After carefully reviewing existing EA studies, we found that most existing EA models can be summarized and classified from the following three perspectives: (1) input features, (2) embedding modules, and (3) training strategies. Specifically, for input features, EA methods mainly adopt entity name information, structure information, and other information (e.g., temporal information). For embedding modules, EA methods mainly adopt translation mechanisms, GNN mechanisms, and others. For training ways, EA methods mainly follow supervised and semi-supervised strategies.

Then, based on the above observations, we selected 11 state-of-the-art EA methods, which cover different input features, embedding modules, and training strategies. The characteristics of these models are annotated in Table 2. We outline the baselines based on the type of embedding module.

Translation-based methods: MTransE (Chen et al., 2017), AlignE (Sun et al., 2018), and BootEA (Sun et al., 2018). BootEA is one of the most competitive translation-based EA methods. Above translation-based methods adopt TransE (Bordes et al., 2013) to learn entity embeddings for EA.

GNN-based methods: GCN-Align (Wang et al., 2018), RDGCN (Chen et al., 2022), TREA (Xu et al., 2022), and Dual-AMN (Mao et al., 2021). GCN-Align and RDGCN are two GCN-based EA methods, where RDGCN uses entity name information. Dual-AMN is one of the most competitive GAT-based EA methods. We evaluate the performance of Dual-AMN under three conditional settings(basic/semi/name), where Dual-AMN(semi) adopts the semi-supervised strategy, and Dual-AMN(name) utilizes entity name information. TEA-GNN (Xu et al., 2021), TREA (Xu et al., 2022) and STEA (Cai et al., 2022) additionally leverage temporal information for EA.

Other methods: BERT (Devlin et al., 2019), FuAlign (Wang et al., 2023), and BERT-INT (Tang et al., 2020). BERT denotes the basic pre-trained language model we adopted for initial entity embedding by using entity name information. FuAlign and BERT-INT are two advanced methods that comprehensively leverage structure and entity name information without GNNs. PARIS (Suchanek et al., 2011) is a probabilistic algorithm that iteratively aligns entities in knowledge graphs, even without pre-existing alignments.

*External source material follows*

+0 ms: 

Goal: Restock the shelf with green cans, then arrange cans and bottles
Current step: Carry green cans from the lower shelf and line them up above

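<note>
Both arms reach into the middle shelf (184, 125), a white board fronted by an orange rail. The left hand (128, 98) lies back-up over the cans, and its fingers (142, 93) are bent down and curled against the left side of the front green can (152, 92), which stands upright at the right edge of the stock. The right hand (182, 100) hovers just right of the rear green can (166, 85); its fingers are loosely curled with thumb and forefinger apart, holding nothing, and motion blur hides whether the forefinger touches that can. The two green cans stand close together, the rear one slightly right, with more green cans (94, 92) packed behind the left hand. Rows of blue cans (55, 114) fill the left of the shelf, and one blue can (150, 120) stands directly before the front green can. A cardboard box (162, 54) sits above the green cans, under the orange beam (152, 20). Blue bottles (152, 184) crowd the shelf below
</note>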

A.5.3. Evaluation Settings

In this section, we provide detailed explanations of the model settings, feature initialization, and evaluation metrics.

Model Settings. For all baselines of our experiments, we followed their hyper-parameter configurations reported in the original papers except that we keep the hidden dimensions d=64d=64 for fair comparisons. We followed the 3:7 splitting ratio in training/ testing data. All baselines follow the same pre-process procedure to obtain the initial feature as input. In order to eliminate the influence of randomness, all experimental results are performed 10 times, and we take the average as the results. We use PyTorch for developing our work. Our experiments are performed on a CentOS Machine with sixteen 2.1GHz Intel cores and four 24GB TITAN RTX GPUs.

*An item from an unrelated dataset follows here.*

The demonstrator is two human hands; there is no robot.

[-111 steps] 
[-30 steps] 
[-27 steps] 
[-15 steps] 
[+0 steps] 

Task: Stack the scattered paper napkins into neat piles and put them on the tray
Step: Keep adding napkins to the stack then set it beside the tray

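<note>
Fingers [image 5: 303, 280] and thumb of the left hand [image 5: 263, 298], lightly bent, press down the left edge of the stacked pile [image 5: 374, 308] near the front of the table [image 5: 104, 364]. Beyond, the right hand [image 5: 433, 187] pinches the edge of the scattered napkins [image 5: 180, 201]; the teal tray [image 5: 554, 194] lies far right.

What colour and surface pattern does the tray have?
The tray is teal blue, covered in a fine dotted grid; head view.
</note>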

Feature Initialization. In our experiments, all EA models, which are capable of modeling entity name information, adopt the same entity name embeddings. Specifically, in DBP15K(EN-FR), we used machine translation systems to get entity names. In DBP-WIKI, we converted the QIDs from wikidata into entity names. In ICEWS-WIKI and ICEWS-YAGO, we used their entity names. After obtaining the textual feature of entities, we adopted the BERT with the whitening transformation (Su et al., 2021) to get the initial name embedding.

In addition, for the structure-based EA methods that do not leverage any entity name information, we followed the original settings of these methods to initialize embeddings randomly.

Evaluation Metrics. Following the previous work, we adopted two evaluation metrics: (1) Hits@k: the proportion of correctly aligned entities ranked in the top k (k=1,10k=1,10) similar to source entities. (2) Mean Reciprocal Rank (MRR): the average of the reciprocal ranks of results. Higher Hits@k and MRR scores indicate better entity alignment performance.